@Skyler Okay, so I think the code isn't actually doing a lot: It just computes the lensing of an image (source at distance src) around a point xs,ys at distance lens with a fixed coefficient 25.0. If there were any physics in there, the 25.0 in the line where shift is computed would have to come from physical parameters
@Skyler To properly compute photon deflection you need to evaluate an elliptic integral. That's not as bad as it sounds because there's a fairly simple algorithm for elliptic integrals based on the Arithmetic-Geometric mean, so it converges very quickly. But for trajectories that aren't too close to the photon sphere you can get quite good results using $\theta = \frac{72}{36r - 35}$, where $r$ is the distance of closest approach, in units where the Schwarzschild radius is 1.
I guess I should update that PhysIcs.SE post with my new elliptic integral code, which is much more accurate than my old Leapfrog integrator. OTOH, the new code only works on trajectories that escape, you can't use it for trajectories that cross the photon sphere and hit the event horizon.
@MoreAnonymous While I find it odd to use bra-ket notation for something that's not quantum states, the problem is more that you're being inconsistent - if $v(u,u')$ is a vector, why do you not write $\lvert v(u,u')\rangle$?
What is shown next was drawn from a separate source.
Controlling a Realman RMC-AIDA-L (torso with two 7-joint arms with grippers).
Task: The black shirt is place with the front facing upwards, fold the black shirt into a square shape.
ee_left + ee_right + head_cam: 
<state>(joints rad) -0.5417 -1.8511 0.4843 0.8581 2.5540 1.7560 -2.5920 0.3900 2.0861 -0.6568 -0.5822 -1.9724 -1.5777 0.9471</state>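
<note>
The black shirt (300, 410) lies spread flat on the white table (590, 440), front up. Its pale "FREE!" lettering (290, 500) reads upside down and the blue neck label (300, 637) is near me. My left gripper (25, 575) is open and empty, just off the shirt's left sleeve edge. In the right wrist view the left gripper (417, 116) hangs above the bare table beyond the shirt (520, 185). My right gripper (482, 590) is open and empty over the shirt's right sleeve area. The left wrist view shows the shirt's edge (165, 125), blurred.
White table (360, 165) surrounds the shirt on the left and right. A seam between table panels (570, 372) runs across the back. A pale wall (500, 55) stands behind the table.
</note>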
also, where does the first formula come from - it implies that $v(u,u')$ is a multiple of $u$, which strikes me as false as soon as $u$ and $u'$ are not parallel
I think manufacturing consent is a good analysis of how the capitalist system shapes opinions via mass media without anyone actively having to be nefarious, I'm less fond of calling this "propaganda" as I think this muddles the water in comparison to actual, intentional propaganda
I never really understood the point of universal grammar. Sure, there is probably something about human genetic makeup that has allowed us to develop language where other primate species didn't, but what basis do we have for asserting this means there are certain elements of grammar that are directly encoded there, and why does it matter?
@ACuriousMind Personally I saw a continuity between politics and the existence of the human condition that universal grammar assumes. It enables chomsky to come on to these topics with a confidence I enjoy.
@ACuriousMind Well if universal grammar exists I think it be saying the biases in the human condition are so apparent that they reflect in the very language we speak
@MoreAnonymous I think there are two claims here: 1. Language features can reflect/shape/influence thought (Sapir-Whorf) 2. There is a genetic part of human language faculty that encodes certain grammatical features.
The second claim is what I understand to be the point of "universal grammar"
the first claim is, in various versions, just something a lot of linguists discuss
that's the part I don't get - we could just as well assume "the human condition" shapes language without assuming this means grammatical features are directly encoded
what do we gain by assuming that certain grammar features are really intrinsic, and what sort of evidence/counterevidence could we possibly collect for that?
I mean, even if every language on earth clearly and obviously shared some grammatical feature, the explanation that they all come from a common ancestral language would work just as well as assuming that that feature must be genetically encoded, wouldn't it?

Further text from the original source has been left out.